The key to unwinding technical debt expeditiously is identifying the few pieces of code that have the most significant negative impact on the business — a task typically more challenging than it may seem.
The state of affairs
The Wall Street Journal ("The Invisible $1.52 Trillion Problem") recently highlighted a big burden businesses put on their balance sheets with an often overlooked form of debt. Technical debt. The urgency to address this problem has been laid bare by the widespread challenges of optimizing custom-built applications for the cloud. Now, the GenAI phenomenon further exacerbates the issue, as it could lead to a tenfold increase in the amount of code being produced every year.
Not surprisingly, the topic of "technical debt eradication" is on the mind of every IT executive and it is becoming a board level imperative. I have encountered several CIOs spearheading initiatives to unwind tech debt, who are dedicating time, energy, and resources to "eradicate it all," often with little noticeable positive impact.
Good debt vs bad debt
According to Wikipedia, in software development, technical debt is the “implied cost of future rework that arises when a solution prioritizes expedience over long-term design." Like financial debt, when technical debt is left unattended it could incur ‘interest’, making it increasingly difficult to implement changes, which in turn affects adaptability, competitiveness, and overall business performance.
|
Good tech debt can be described as the debt incurred to foster growth and innovation without significantly affecting your business. Conversely, bad software debt hinders business performance as it impedes the innovation, agility, and growth your software underpins, whether developed recently or years ago. Balancing quality, innovation, and time to market has always been a challenge. I’ll leave it to you and your management strategy to best strike that balance. |
However, I believe I can assist in distinguishing between debt that has minimal impact and debt that has high impact on the business. That is the crux of the 8% approach.
Mapping the software landscape
Putting myself in the shoes of a CIO of one of those Fortune 500 companies, managing a vast environment of off-the-shelf packages supporting back-office functions and over 300 custom applications that together amount to 50 million lines of code (LoC) for core business operations, I’ll first set aside the commercial off-the-shelf software, as I don’t control that code, and will look at my own software code.
First, I would identify the custom applications with high concentration of technical debt and cross-reference that against business criticality. This can be fully automated and done within a week using software mapping and intelligence technology (fig 1). That involves combining code-level technical debt insights (X-axis) with a rapid survey to evaluate business criticality (Y-axis). The size of each bubble (application) reflects the number of LoC.
Figure 1. A 30,000-foot view of a portfolio of 300 custom applications, generated by CAST Highlight.
Then, I would focus on the most important business applications that also exhibit high density of technical debt, while ignoring those with minimal impact, viewing them as 'good enough' for now. The map above indicates that the area for deeper investigation, in the top right corner, includes only 5 or 6 applications. I may also explore several other mission-critical applications in the top left corner, where four sizable bubbles representing 2 million LoC each likely hide a fair amount of technical debt, even if the density per line of code is lower. Mapping the software landscape allows me to drastically scope down further investigation. Still, in this example, I am facing a total of 12 million LoC to assess and a lot of technical debt to contend with.
Picking the targets
According to Gartner (Measure and Monitor Technical Debt With 5 Types of Tools), poor software structures have an unbounded negative impact on quality and delivery speed. This observation rests on the phenomenon succinctly articulated by MIT’s Dr.
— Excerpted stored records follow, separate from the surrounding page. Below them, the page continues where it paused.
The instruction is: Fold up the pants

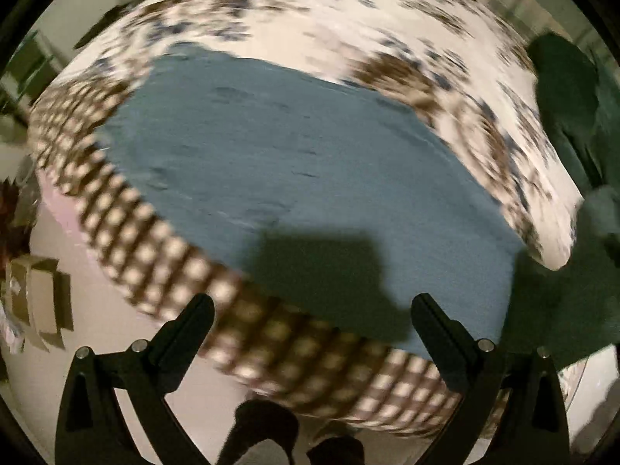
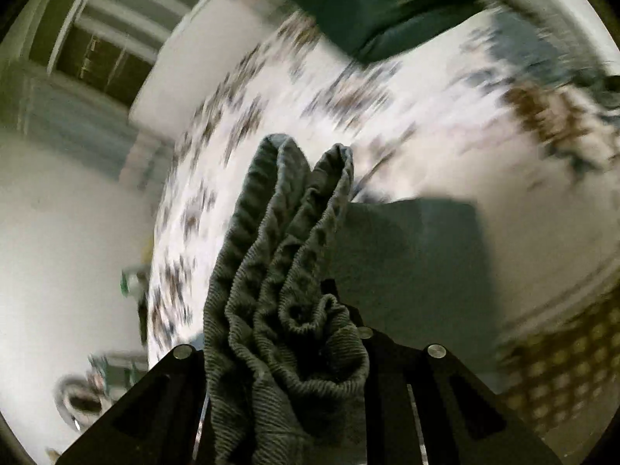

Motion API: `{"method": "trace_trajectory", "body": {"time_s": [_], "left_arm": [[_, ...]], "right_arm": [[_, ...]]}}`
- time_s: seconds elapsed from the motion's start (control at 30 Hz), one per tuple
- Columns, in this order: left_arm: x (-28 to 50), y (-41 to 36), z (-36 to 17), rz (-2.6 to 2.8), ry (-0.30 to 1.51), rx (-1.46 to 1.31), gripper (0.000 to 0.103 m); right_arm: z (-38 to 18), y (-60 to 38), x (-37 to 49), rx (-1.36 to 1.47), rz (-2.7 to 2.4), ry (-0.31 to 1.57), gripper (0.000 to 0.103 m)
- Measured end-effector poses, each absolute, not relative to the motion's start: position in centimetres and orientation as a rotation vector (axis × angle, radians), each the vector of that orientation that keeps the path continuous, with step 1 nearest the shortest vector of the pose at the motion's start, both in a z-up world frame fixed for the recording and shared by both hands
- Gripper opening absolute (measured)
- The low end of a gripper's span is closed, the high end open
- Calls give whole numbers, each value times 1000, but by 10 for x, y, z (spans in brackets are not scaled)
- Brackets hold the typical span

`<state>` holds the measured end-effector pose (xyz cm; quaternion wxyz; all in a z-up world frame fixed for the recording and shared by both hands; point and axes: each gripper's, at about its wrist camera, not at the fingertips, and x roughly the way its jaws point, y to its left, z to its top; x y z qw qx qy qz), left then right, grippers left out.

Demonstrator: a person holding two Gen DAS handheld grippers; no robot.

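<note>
In the left wrist view the blue-grey pants [image 1: 294, 170] lie spread flat on the patterned bed. My left gripper [image 1: 310, 310] is open and empty, its black fingers [image 1: 186, 325] hovering above the near edge of the bed. In the right wrist view my right gripper [image 2: 286, 310] is shut on the pants' ribbed elastic waistband [image 2: 286, 255], which bunches up between the jaws and hides the fingertips. Pants fabric [image 2: 410, 255] hangs below it. The view is motion-blurred.
The bed has a white floral cover [image 1: 387, 19] and a brown checked border [image 1: 162, 255]. A dark green cloth [image 1: 569, 116] lies at the right; it also shows in the right wrist view [image 2: 368, 7]. White floor and cardboard boxes [image 1: 38, 302] are at the left.
</note>
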<state>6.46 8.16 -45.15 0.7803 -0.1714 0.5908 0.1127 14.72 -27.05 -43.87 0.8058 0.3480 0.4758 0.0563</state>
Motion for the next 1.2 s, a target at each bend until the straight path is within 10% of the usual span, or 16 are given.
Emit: {"method": "trace_trajectory", "body": {"time_s": [0.27,0.4,0.63,0.87,1.03,1.07,1.2], "left_arm": [[56,149,-487,323,1298,-402,103],[53,166,-487,352,1294,-431,103],[93,151,-468,261,1249,-526,103],[174,85,-509,127,1371,-405,103],[205,56,-556,123,1488,-200,77],[204,55,-550,127,1447,-163,47],[193,51,-530,141,1375,-66,1]], "right_arm": [[-546,-97,166,496,230,1247,14],[-562,-66,164,406,249,1347,36],[-522,-154,155,647,322,1329,81],[-541,-259,139,588,58,1378,82],[-573,-278,139,604,-8,1496,97],[-577,-277,139,581,-13,1512,97],[-576,-269,141,526,1,1512,97]]}}
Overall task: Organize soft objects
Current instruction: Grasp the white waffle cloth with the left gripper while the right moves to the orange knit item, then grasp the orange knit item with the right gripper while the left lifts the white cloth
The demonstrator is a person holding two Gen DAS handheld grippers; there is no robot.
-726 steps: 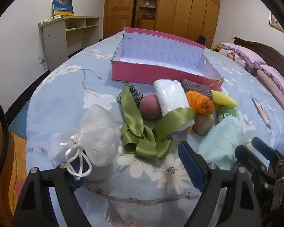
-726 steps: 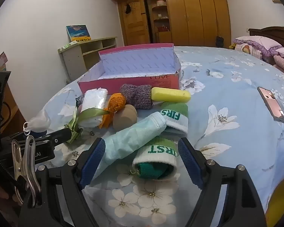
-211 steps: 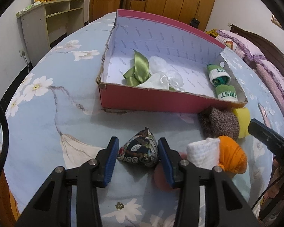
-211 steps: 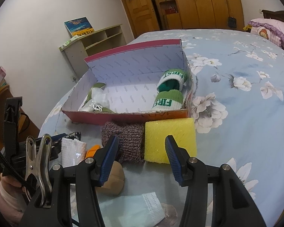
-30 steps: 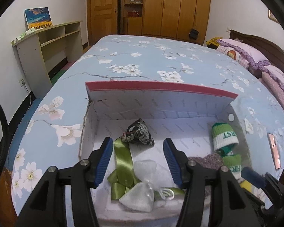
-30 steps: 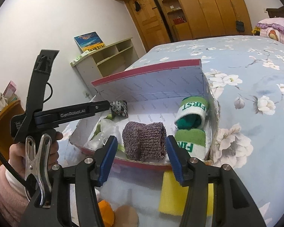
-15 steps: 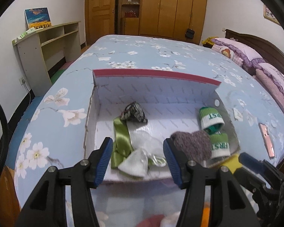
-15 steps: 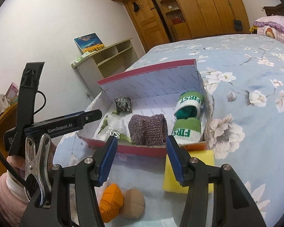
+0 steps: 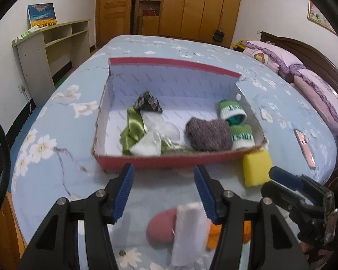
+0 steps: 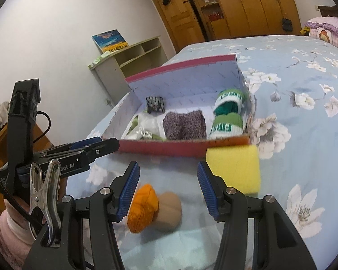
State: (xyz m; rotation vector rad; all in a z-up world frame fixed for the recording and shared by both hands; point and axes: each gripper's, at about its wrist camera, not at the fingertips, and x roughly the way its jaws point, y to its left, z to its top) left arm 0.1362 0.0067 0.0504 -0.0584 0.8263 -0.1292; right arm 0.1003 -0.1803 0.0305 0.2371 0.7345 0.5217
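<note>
A pink cardboard box on the bed holds a patterned pouch, a green ribbon, a white mesh bag, a purple-grey knit roll and two green-and-white socks. My left gripper is open and empty, above a pink ball and a white roll. My right gripper is open and empty, above an orange ball and a tan ball. A yellow sponge lies in front of the box.
The floral blue bedspread runs to a rounded near edge. A phone lies at the right. A pale green cloth lies under the right gripper. A shelf unit, wardrobes and pillows stand around the bed.
Both grippers have pulled back from the box toward the near edge. The knit roll and patterned pouch stay inside the box. The balls and white roll have come into view below the grippers.
</note>
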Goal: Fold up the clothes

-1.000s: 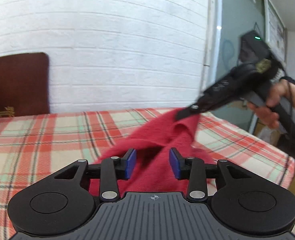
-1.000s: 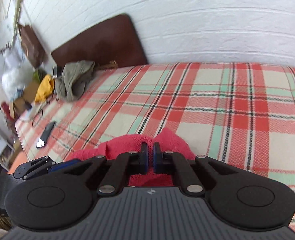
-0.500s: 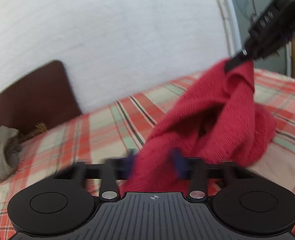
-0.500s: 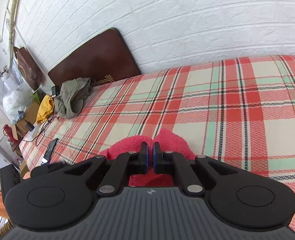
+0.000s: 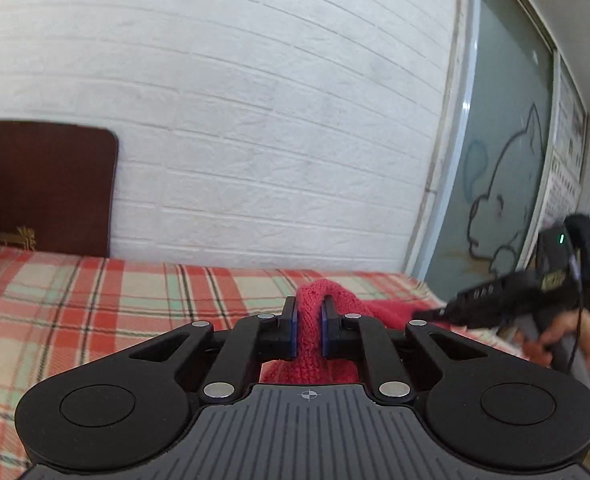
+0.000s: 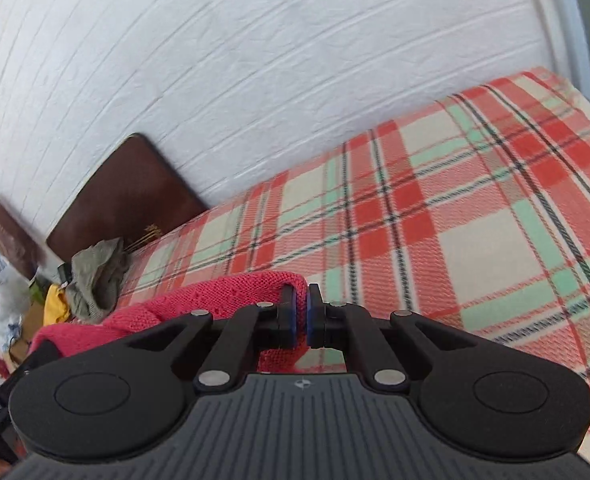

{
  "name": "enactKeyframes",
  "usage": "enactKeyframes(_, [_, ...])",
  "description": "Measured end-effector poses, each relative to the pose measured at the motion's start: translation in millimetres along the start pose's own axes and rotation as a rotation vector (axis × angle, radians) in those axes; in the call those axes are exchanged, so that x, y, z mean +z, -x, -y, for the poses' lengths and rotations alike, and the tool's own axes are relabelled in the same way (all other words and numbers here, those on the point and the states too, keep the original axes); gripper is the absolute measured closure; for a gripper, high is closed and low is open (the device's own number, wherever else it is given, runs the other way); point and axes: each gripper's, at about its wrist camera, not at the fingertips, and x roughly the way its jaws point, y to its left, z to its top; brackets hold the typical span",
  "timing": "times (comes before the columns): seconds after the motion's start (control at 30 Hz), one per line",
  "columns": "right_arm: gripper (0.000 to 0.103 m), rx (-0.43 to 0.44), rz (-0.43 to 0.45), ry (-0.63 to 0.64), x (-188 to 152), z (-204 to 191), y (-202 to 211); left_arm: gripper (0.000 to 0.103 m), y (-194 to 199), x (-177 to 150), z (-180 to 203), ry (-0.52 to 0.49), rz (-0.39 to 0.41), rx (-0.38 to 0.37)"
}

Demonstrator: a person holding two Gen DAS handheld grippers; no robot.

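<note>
We see the left tool (image 5: 307,332) with its blue pads closed to a narrow gap on a bunched ridge of the red knit (image 5: 309,344), which rises between them and spills below the fingers; in the right wrist view the right tool (image 6: 301,316) has its pads almost touching, pinching the end of a thick knitted hem (image 6: 231,292) that runs away to the left. The knit hangs between the two tools near the bed's (image 6: 475,208) front edge, toward its window-side corner, and how much of it rests on the plaid sheet we cannot tell. In the left wrist view the right tool (image 5: 427,314) appears blurred at the right, beyond the bed's edge, with red cloth at its tip. We judge the main risk to be slip: the right tool holds only a thin end of the hem, and a sharp pull apart could draw the loose stitches out of the pads. The left tool holds a wad rather than a single edge, so layers may shift inside it, and the fold line would then come out crooked. Because the work sits close to the edge, slack cloth could slide off the bed. A grey garment (image 6: 95,276) lies far off at the headboard (image 6: 123,196) end and should not interfere.
</note>
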Motion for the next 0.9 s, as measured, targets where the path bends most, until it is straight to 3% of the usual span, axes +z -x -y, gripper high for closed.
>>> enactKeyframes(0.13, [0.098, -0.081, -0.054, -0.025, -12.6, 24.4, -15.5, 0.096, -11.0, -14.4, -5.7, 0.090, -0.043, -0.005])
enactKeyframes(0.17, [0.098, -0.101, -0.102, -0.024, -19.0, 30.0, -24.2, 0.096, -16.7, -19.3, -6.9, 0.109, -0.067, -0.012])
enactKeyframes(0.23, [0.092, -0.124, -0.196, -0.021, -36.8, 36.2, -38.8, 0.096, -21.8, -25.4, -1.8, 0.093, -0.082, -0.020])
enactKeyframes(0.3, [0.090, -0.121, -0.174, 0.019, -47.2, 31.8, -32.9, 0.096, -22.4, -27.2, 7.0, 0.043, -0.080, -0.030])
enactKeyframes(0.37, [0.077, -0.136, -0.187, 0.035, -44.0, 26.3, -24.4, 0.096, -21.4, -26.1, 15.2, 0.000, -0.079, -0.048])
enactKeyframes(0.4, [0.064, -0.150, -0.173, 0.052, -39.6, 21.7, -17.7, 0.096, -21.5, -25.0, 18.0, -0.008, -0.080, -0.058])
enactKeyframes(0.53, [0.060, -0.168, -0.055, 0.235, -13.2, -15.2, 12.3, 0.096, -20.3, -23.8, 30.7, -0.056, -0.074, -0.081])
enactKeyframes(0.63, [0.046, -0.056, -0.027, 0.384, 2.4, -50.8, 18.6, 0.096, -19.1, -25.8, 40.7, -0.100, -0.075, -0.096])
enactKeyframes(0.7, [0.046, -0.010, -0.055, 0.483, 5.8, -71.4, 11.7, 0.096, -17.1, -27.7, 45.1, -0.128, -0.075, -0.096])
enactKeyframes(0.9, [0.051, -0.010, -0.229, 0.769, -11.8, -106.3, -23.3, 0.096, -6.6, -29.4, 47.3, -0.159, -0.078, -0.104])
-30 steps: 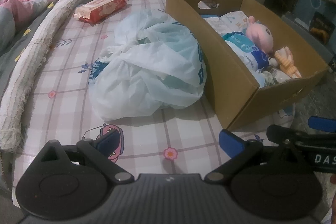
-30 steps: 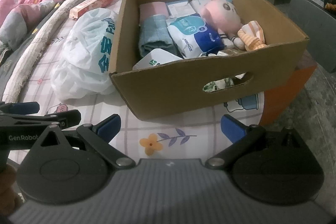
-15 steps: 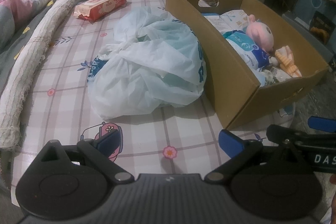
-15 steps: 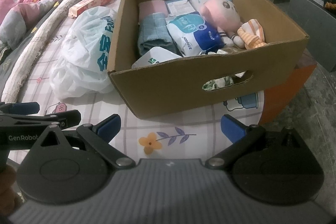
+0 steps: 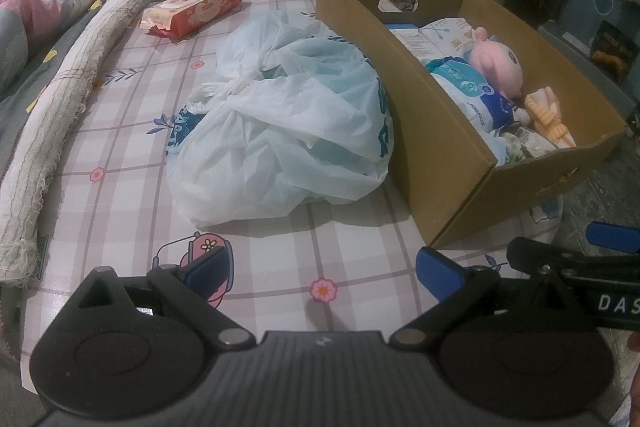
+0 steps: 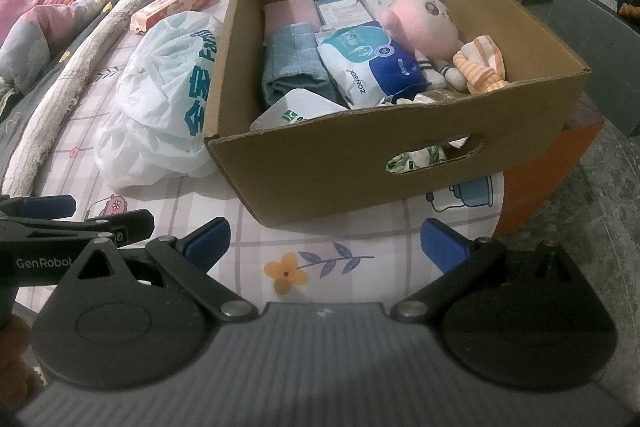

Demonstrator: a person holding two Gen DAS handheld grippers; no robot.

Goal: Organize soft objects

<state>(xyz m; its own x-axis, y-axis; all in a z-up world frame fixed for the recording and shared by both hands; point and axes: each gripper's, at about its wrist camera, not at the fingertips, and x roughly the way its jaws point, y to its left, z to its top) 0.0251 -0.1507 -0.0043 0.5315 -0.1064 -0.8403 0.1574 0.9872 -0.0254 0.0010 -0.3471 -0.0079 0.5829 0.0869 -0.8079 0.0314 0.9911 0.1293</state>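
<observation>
The bed [image 5: 120,163] has a checked sheet with flowers on it. A big cardboard box [image 6: 320,163] sits on it near the edge, already holding a pink plush toy [image 6: 420,23], a folded towel [image 6: 296,67] and a blue and white pack [image 6: 372,67]. A puffy plastic bag [image 5: 280,131] lies on the sheet, touching the box's side. A pack of wipes [image 5: 192,9] lies further back.

The left hand-held gripper [image 5: 324,267] and the right hand-held gripper [image 6: 324,241] are both wide open and hold nothing.

The bag is thin and slippery. I think a pinch on loose plastic could slip or tear it. The box sits close to the bed's edge, so a push might tip it off.

Compared with a second ago, both views have moved only a little, and the bag and box lie the same.
</observation>
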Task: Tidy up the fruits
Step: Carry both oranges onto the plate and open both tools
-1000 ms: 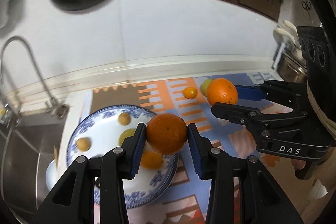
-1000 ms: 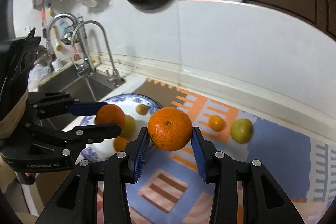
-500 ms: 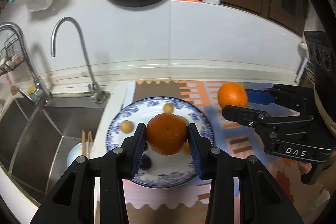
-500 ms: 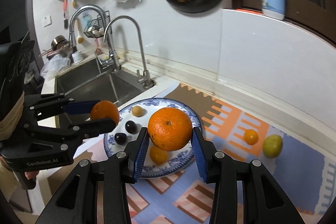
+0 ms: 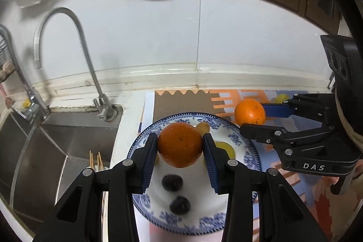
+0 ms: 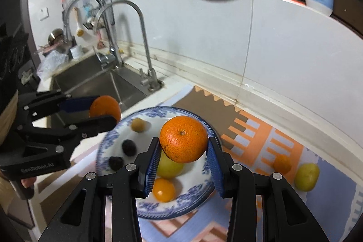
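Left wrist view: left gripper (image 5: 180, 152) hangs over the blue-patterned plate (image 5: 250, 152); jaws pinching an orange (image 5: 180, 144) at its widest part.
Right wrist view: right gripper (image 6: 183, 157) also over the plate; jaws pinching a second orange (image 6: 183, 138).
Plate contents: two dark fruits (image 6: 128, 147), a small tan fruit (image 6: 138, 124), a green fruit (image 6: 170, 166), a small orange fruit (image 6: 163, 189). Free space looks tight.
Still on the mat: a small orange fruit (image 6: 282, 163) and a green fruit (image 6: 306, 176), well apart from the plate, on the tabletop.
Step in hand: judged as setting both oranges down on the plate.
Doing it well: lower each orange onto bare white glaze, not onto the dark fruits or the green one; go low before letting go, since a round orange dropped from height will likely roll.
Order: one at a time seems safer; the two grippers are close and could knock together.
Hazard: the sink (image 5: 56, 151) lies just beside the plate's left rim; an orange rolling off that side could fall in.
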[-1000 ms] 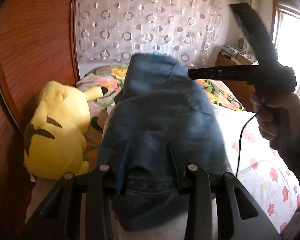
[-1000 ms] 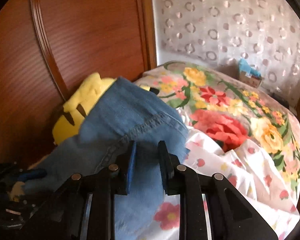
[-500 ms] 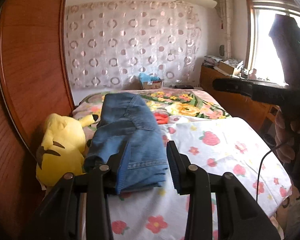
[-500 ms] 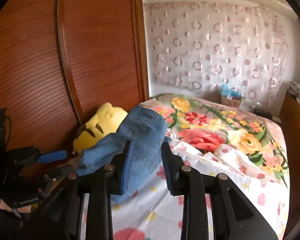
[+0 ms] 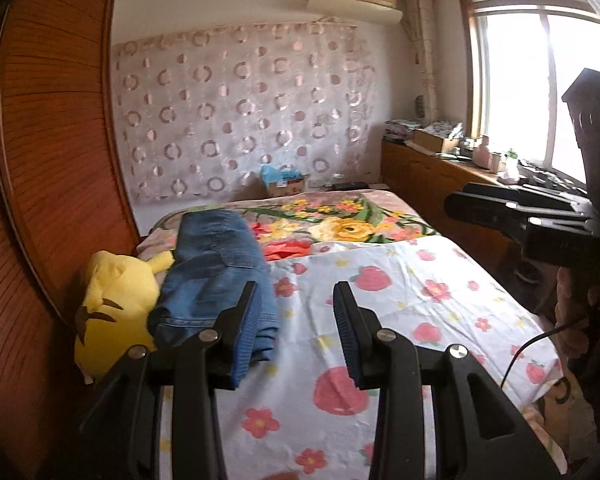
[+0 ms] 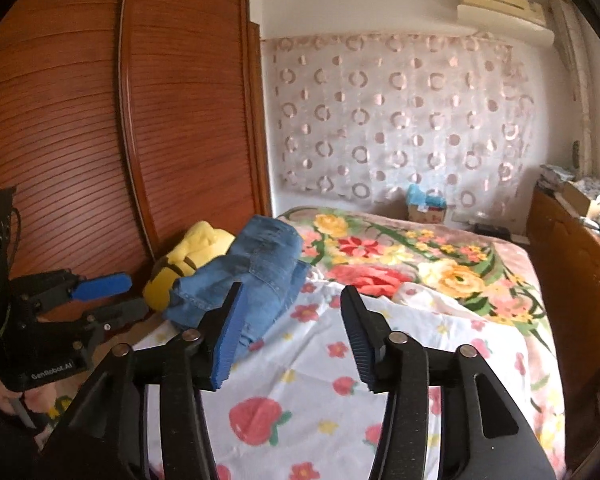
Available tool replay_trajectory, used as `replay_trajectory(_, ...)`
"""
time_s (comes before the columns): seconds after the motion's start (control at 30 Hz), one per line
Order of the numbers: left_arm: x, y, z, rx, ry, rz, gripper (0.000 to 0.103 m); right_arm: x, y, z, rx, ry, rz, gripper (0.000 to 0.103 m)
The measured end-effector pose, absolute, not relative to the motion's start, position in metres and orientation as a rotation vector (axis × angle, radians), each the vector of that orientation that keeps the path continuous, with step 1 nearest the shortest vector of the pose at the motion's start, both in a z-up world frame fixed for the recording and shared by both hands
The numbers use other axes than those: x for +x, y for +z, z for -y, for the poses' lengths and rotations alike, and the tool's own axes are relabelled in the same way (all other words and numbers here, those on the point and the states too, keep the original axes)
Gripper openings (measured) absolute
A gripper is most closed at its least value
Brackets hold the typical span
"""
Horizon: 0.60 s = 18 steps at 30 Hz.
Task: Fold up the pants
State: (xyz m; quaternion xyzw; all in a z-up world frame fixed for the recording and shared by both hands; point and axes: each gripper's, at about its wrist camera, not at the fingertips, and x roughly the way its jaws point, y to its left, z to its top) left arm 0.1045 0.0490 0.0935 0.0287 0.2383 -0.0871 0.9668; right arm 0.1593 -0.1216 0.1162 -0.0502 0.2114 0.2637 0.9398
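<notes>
L gripper (image 5: 296, 332): jaws apart, nothing between the pads; sheet shows through the gap. R gripper (image 6: 290, 336): jaws opening, also nothing between them. Neither touches the pants.

Pants (image 5: 216, 272): blue denim, lying in a folded bundle on the bed (image 5: 440, 280), along the bed's left side as seen from both wrist cams. Far end of the bundle rests on the floral blanket (image 5: 348, 224), near end on the strawberry-print sheet (image 6: 312, 360). Yellow plush toy (image 5: 116, 300) sits just beside the bundle, touching it on the wardrobe (image 5: 52, 152) side.

Judged status: fold looks done or nearly so; both tools clear of the cloth. Bundle is uneven, near hem edge looks loose and slightly splayed.

Procedure for a clean finish, if a further fold or tidy-up is intended:
1. Approach w/ jaws wide, low & level to the sheet, so the lower finger slides under all denim layers, not just the top one
2. Pinch at the two near corners, one tool per corner; keep equal tension
3. Lift only enough to clear the sheet; avoid dragging sheet or blanket along
4. Keep clear of the plush; it crowds the L side
5. Release only once edges line up

Risk: thick seams may slip from a shallow pinch
</notes>
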Motion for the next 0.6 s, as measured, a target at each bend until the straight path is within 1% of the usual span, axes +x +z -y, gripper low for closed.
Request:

Richard Soley in his seminal research with the Consortium for Information and Software Quality, Carnegie Mellon University, and the Object Management Group.
|
Dr. Soley finds that “the same piece of code can be of excellent quality or highly dangerous”, which depends on the context. It depends on how the individual units are structured together. He goes on to state that “basic unit-level errors constitute 92% of all errors in source code. However, these numerous code-level issues account for only 10% of the defects encountered in production. Conversely, poor software engineering practices at the technology and system [architecture] levels make up just 8% of total defects, yet they result in 90% of the significant reliability, security, and efficiency issues in production.” |
This raises the question: how do we identify the 8% that matter most within an extensive codebase, 12 million LoC in this example, and resolve those defects most efficiently?
Gathering the right intelligence
Traditional code analyzers, which analyze syntax, could generate a list of issues with each unit inside an application, and even prioritize what they see as the most critical issues, at the unit level. This means that I would still need to manage thousands of tasks for my teams and suppliers to resolve, resulting in thousands of person-days of effort. Moreover, the most critical issues at the unit level will not necessarily match the 8% that I am after, which typically stems from contextual and structural issues. Per the above Gartner research, traditional tools “cannot provide high abstraction-level visibility to identify technical debt in the architecture”.
For example, a traditional code analyzer may flag a piece of code for optimization due to performing a table scan instead of using an index. While technically the code isn’t perfect, understanding the context may tell us that it operates on a reference table with only a few rows. Optimizing the code only shaves off a fraction of a millisecond from the response time. Why address such seemingly 'severe' code issues if in context they are not severe at all.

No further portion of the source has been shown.